I rarely recommend any specific number of sessions. I just assume that individuals are different, especially in how they react to the therapy, apart from the differences in their disturbances. I have had some clients who in a very few sessions - say five - have made a profound philosophical change, or at least a good part of it. I have also found other people who do the same thing just by reading my books or by listening to my cassettes. I had a woman, 'L', come to see me about a year ago who was severely disturbed for years when she lived in New York. She had OCD (obsessive-compulsive disorder) in addition to panic and very low frustration tolerance. She had a rough time in New York, so she left and settled in the West where she eliminated some of the stressors in her life because she couldn't take the stressors that existed in New York, she said, including the problems in her social relationships. She got some coginitve behaviour therapy on the West Coast and that helped her but not that much. Then, about half a year before coming to New York to thank me, she bought A New Guide to Rational Living, read it thoroughly several times, and was convinced that she had achieved unconditional self-acceptance. She felt she had remarkably changed, and was able to come to New York to visit friends, particularly an old friend whom she previously couldn't tolerate. She reported on her progress and showed me how after being in New York several days she was able to live with and tolerate her friend. She was also able to take the hassles of the West Coast and to do remarkably well. I had had no sessions with 'L'. She had just read A New Guide to Rational Living and listened to some of my tapes.

So I'd say that eleven sessions may well be too much for some people! On the other hand, I see others for brief therapy who have 20 or 30 sessions (which I still regard as brief).

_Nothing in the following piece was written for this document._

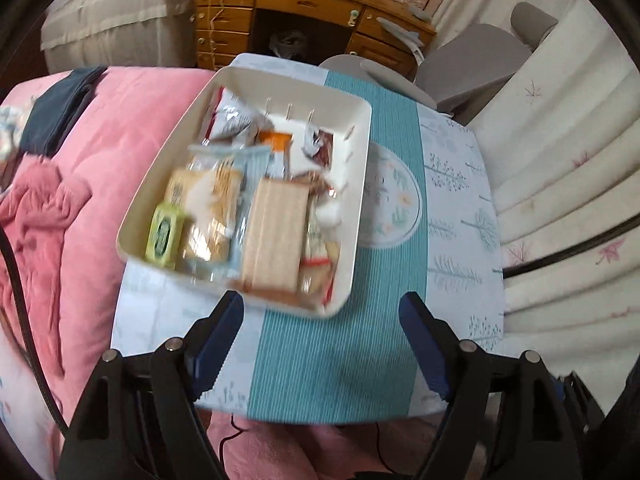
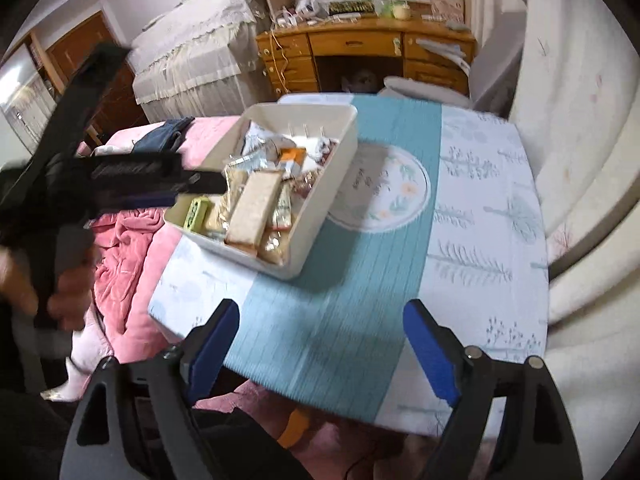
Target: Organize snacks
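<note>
A white bin [image 1: 354, 216] [image 2: 320, 208] full of snacks stands at the left part of a small table with a teal-striped cloth [image 1: 320, 360] [image 2: 328, 320]. Inside lie a long tan wafer pack [image 1: 276, 240] [image 2: 254, 204], a green pack [image 1: 164, 234] [image 2: 196, 212], cracker packs [image 1: 212, 208] and silver bags [image 1: 232, 116]. My left gripper [image 1: 322, 312] is open and empty just above the bin's near edge; it also shows in the right wrist view [image 2: 200, 184], at the bin's left rim. My right gripper [image 2: 320, 320] is open and empty over the cloth, in front of the bin.
A pink blanket [image 1: 80, 200] covers the bed left of the table. A white quilted cover [image 1: 560, 160] lies to the right. A wooden desk [image 1: 304, 12] and a grey chair [image 1: 472, 64] stand behind the table.
</note>
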`<state>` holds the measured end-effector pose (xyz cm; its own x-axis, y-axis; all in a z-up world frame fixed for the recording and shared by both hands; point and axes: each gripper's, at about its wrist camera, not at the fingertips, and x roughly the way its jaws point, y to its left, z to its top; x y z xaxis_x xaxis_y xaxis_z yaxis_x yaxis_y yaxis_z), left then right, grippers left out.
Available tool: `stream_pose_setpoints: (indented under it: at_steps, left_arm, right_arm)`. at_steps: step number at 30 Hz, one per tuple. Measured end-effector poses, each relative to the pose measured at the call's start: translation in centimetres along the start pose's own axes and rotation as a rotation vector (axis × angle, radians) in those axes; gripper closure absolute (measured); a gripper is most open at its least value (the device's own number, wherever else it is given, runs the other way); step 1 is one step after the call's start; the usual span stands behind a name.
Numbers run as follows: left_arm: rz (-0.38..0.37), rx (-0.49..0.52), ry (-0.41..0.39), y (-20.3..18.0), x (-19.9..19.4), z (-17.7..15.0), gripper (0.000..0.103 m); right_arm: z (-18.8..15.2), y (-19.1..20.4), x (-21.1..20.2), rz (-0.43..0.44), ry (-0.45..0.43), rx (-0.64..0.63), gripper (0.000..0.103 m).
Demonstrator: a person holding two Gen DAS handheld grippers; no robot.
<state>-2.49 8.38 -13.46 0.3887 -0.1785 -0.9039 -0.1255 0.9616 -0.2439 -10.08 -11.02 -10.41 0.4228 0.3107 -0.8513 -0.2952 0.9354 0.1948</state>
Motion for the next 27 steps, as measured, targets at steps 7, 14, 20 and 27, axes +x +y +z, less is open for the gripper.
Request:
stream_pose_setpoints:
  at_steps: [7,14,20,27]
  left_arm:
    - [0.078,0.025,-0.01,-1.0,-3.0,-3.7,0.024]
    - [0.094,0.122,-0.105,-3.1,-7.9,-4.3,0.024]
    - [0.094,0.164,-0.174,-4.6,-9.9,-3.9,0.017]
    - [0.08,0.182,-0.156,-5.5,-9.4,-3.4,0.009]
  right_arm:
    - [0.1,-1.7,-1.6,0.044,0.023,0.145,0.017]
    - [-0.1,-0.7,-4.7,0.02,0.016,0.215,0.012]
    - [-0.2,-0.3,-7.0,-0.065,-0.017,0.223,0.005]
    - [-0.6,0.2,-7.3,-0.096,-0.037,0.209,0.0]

So I rarely set any specific number of sessions. Some clients have a time limit because they come to New York specially to see me and can only stay a few weeks, so we have a limited number of sessions. But even then they always have the option of continuing afterwards by phone. I do a lot of phone therapy with people. Some of them I've never seen. They've just read my books or heard about me and they call for an appointment.

So I don't limit sessions to 10, 11, or whatever but try with every client to make therapy as short as feasible and to see whether REBT works well with this particular client in 5, 10, 15, sessions or more. We only have a limited number of sessions when clients decide that they only want a certain number, for whatever reason.